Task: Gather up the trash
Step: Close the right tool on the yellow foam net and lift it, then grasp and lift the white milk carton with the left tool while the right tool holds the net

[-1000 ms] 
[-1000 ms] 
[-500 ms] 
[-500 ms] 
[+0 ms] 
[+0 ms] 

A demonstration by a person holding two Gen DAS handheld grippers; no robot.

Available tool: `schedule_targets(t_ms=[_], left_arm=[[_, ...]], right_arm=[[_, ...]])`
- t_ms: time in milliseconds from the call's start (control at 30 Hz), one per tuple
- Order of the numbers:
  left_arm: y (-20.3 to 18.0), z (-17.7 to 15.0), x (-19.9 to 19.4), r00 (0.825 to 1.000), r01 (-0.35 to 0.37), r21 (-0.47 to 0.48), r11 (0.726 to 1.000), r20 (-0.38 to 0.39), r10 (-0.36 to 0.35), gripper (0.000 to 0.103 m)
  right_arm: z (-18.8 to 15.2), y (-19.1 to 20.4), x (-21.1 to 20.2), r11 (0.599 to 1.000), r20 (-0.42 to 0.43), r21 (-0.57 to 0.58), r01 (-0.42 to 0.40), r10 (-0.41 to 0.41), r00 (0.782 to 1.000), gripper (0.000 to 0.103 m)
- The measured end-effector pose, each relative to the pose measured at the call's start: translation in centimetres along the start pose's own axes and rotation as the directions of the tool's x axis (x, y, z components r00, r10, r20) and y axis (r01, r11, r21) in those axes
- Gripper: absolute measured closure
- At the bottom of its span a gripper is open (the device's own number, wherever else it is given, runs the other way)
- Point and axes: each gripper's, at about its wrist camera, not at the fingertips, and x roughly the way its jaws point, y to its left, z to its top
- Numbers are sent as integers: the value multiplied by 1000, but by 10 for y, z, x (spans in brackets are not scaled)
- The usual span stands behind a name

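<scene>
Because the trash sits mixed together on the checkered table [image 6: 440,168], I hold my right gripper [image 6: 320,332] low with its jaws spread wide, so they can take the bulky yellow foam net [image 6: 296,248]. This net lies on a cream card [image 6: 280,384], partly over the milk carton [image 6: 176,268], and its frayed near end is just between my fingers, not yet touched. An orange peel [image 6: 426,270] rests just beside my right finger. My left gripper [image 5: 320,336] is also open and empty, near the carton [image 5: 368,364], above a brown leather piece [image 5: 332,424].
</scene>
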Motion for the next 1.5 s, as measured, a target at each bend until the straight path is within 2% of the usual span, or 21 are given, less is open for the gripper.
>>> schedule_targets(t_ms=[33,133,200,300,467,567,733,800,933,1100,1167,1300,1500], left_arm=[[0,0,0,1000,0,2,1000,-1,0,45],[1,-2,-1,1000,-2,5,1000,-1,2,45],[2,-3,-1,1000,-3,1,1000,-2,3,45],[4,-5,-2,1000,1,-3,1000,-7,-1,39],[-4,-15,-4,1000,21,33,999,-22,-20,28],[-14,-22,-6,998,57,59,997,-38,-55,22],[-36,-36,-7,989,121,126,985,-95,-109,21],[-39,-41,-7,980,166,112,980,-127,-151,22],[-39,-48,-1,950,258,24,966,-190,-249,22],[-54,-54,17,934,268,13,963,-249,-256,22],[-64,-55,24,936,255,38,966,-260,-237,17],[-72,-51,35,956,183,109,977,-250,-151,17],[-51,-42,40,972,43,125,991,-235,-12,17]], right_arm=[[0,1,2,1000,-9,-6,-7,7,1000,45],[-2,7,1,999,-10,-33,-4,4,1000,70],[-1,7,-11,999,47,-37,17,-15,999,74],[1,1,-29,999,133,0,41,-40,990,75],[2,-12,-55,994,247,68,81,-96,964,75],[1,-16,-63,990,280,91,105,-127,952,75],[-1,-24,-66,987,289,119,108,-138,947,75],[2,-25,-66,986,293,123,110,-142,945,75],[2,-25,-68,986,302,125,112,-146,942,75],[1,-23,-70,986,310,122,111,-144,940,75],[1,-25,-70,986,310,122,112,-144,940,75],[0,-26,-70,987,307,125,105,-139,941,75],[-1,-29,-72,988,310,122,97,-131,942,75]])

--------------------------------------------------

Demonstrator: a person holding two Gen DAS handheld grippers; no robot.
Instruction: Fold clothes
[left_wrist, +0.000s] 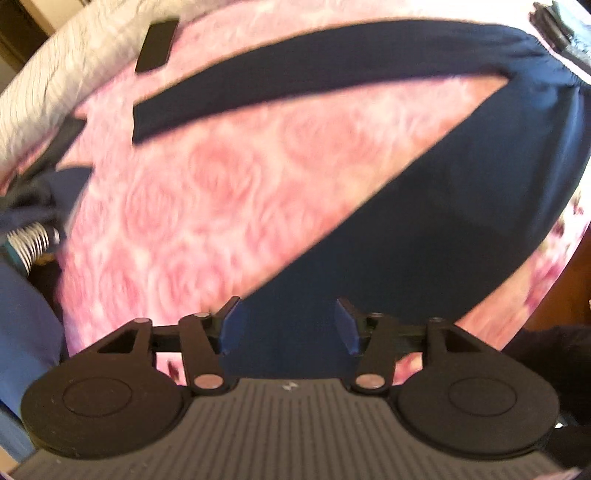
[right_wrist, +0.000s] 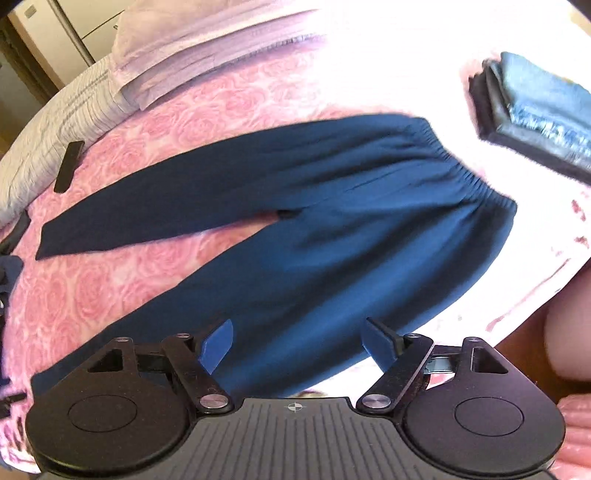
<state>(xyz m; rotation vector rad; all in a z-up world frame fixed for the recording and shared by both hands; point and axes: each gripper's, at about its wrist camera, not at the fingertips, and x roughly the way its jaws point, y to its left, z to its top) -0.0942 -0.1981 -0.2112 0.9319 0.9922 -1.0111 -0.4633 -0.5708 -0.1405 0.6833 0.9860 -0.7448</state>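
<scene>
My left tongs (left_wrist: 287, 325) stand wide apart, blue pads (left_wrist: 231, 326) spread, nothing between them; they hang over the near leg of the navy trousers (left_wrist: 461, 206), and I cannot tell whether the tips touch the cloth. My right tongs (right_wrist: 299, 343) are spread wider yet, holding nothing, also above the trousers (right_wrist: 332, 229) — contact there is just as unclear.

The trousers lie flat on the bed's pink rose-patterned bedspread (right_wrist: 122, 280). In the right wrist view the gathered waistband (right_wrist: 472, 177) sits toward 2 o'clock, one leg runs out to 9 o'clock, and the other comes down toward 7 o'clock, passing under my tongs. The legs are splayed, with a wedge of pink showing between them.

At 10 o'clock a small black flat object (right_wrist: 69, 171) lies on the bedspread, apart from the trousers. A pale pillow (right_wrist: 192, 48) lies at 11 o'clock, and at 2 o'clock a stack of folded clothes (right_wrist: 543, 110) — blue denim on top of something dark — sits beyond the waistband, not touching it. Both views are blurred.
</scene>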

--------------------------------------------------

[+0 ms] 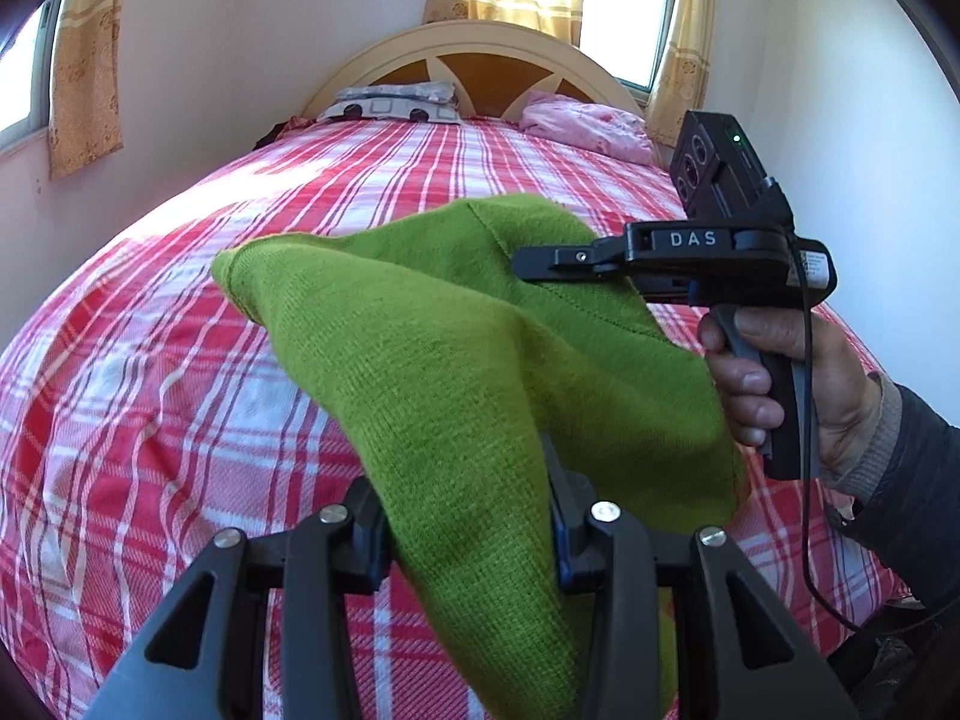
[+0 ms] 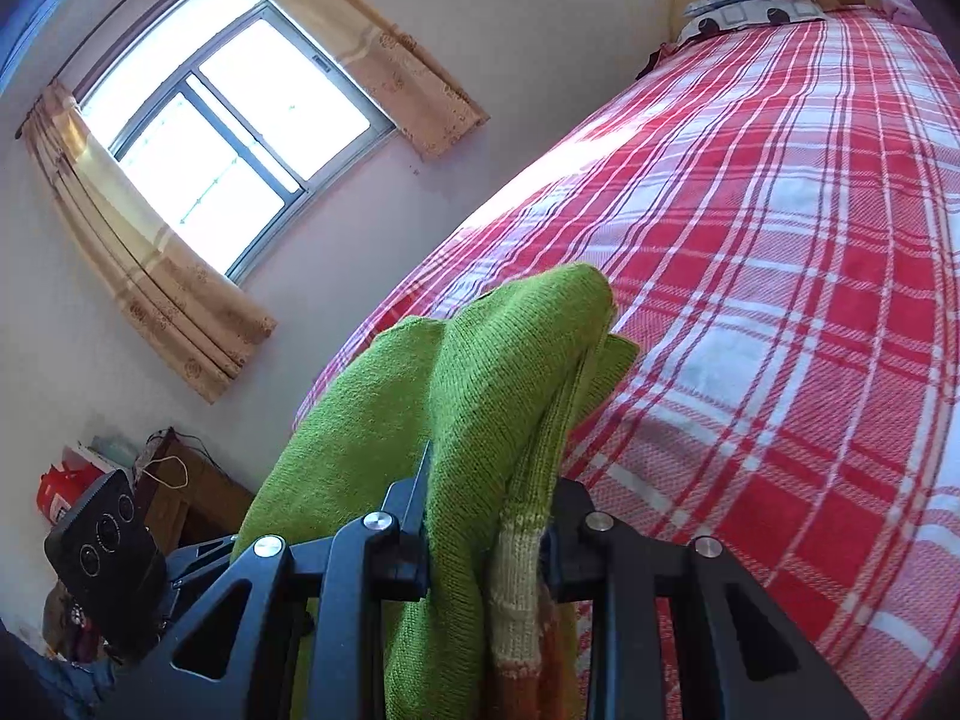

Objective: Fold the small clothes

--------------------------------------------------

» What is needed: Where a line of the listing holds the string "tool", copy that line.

» Completed task:
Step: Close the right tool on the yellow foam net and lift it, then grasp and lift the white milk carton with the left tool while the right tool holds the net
Available tool: `schedule_targets(t_ms=[_], left_arm=[[_, ...]], right_arm=[[_, ...]])`
- The measured end-effector pose, each relative to the pose measured at the call's start: translation in centimetres along the start pose's own axes and rotation as the directions of the tool's x axis (x, y, z components r00, r10, r20) and y axis (r01, r11, r21) in those axes

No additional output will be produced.